- The colours and attire of Toronto’s Caribbean Carnival serve as a metaphor for Natasha Pierre’s long-awaited release.
- John Tory, the mayor of Toronto, claims that the occasion significantly contributes to the city’s appeal as a multicultural and international society.
- The origin of the event can be traced to the parades commemorating emancipation and independence from slavery that were held throughout the Caribbean.
After years of epidemic restrictions and cancellations, Natasha Pierre views the hues and garb of Toronto’s Caribbean Carnival as a symbol of the long-awaited liberation she has been waiting for.
She told Global News, “The costumes symbolize liberation; this is freedom over two years of hard suffering.” “So let’s have another party.”
After a two-year absence, the costumes and activities from the Caribbean Carnival are returning to Lake Shore Boulevard West.
Thousands of revelers will attend the 2022 festival, the 55th of its kind. This summer has seen the return of several events, including Pride and The Taste of Little Italy.
According to Toronto Mayor John Tory, the event plays a significant role in the city’s allure as a diverse and cosmopolitan community.
According to Tory, understanding each other’s backgrounds and appreciating everything that this city has to offer is crucial. “And I also hope people take away this is a great place to live,” she added.
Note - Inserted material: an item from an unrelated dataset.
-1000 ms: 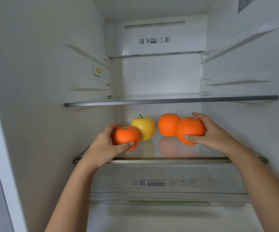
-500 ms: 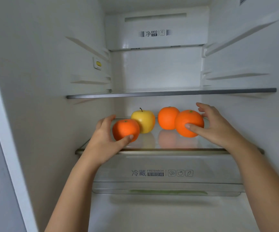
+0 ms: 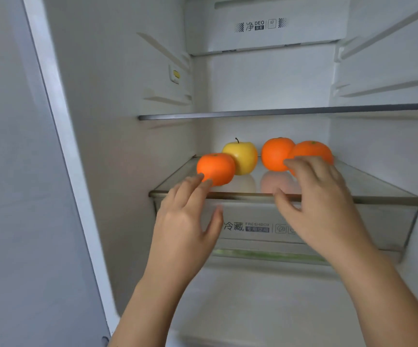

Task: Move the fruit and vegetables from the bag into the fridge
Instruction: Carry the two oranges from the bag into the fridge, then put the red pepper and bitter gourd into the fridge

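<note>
White fridge interior (image 3: 265, 78), door open, with a glass shelf (image 3: 383, 189) across the middle and a clear crisper drawer (image 3: 383, 229) just beneath it. On that shelf, four fruits in a loose row:

- left orange (image 3: 218, 167) at 8 o'clock, nearest the front
- yellow apple (image 3: 244, 156) at 10 o'clock, touching the left orange from behind
- middle orange (image 3: 274, 152) at 12 o'clock
- right orange (image 3: 312, 150) at 2 o'clock, up against the middle one

All set stem-up on their flat bases, side by side rather than stacked, probably to stop any rolling on the smooth glass.

Left hand (image 3: 182, 221) at 7 o'clock of the left orange, fingers nearly straight, thumb spread wide, gripping nothing. Fingertips right at the fruit's lower skin; actual contact hard to tell. Right hand (image 3: 325, 206) at 6 o'clock of the right orange, fingers loose and parted, holding nothing, hiding the fruit's lower part.

Judged as the letting-go stage, with both outer oranges apparently bearing on the glass alone. Open, low hands likely there as a guard against a wobble.

Bag out of view, so no telling how much produce remains. Something green and blurred low in the drawer.
</note>
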### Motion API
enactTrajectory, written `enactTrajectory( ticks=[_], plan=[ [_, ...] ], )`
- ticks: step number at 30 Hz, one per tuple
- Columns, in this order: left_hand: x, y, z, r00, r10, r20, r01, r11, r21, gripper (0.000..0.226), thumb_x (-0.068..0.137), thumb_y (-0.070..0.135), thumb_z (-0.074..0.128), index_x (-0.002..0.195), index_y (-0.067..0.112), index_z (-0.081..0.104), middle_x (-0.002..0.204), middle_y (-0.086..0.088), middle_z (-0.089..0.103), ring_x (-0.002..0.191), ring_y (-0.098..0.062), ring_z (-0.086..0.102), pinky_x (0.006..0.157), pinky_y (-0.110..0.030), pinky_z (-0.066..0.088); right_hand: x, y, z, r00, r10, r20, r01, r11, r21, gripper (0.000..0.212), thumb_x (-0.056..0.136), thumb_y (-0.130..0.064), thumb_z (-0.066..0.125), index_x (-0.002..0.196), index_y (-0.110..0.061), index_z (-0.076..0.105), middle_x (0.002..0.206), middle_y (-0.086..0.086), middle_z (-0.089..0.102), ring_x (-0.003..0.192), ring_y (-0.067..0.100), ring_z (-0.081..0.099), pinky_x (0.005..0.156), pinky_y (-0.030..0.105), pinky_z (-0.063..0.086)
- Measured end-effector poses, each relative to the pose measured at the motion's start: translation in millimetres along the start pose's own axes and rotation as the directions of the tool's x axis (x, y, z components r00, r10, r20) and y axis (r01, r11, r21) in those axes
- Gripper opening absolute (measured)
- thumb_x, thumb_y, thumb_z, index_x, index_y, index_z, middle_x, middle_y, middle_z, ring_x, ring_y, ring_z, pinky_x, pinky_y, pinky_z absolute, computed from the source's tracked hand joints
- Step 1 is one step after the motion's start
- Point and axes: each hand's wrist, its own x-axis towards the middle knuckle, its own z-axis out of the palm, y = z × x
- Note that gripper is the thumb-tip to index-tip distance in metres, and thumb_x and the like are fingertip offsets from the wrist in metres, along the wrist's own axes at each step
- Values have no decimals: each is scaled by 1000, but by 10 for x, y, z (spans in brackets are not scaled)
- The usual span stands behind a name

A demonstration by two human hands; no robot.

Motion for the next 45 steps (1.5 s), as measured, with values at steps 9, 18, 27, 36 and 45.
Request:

The festival is a major tourist draw for Toronto, drawing visitors from all around North America to the city to celebrate its return.
It “means the world,” according to Felicia Williams. She traveled from Alabama to Toronto to attend her first Carnival, to once again be able to celebrate many races and cultures there.
Alexander Harold, a Nigerian, claimed he made the trip from Buffalo, New York, to Toronto because he had always heard about the city’s vibrant Caribbean community.
From 2 a.m. on Saturday to 8 a.m. on Sunday, streets in downtown Toronto will remain closed to traffic to accommodate the event.
Between Colborne Lodge Drive and Bathurst Street, Lake Shore Boulevard West is closed, as other north-south streets, the westbound Gardiner off-ramp, and Dunn and Jameson Avenues.
People line the parade route for miles, sitting on lawn chairs and eating food from street sellers as they wait to catch a peek of the glitzy costumes and parade floats.
The parades held throughout the Caribbean as a way to commemorate emancipation and freedom from slavery are where the event got its start.
This year, it is observed in Toronto on July 30, the weekend before Canada’s Emancipation Day.
NDP Leader Jagmeet Singh stated, “What the Caribbean community has given to Canada is remarkable.”
“This is a time to rejoice in that. It always has to do with emancipation. So, let’s celebrate our freedom while remembering our past, hardships, and the joy those struggles brought us. Let’s also celebrate what we currently have.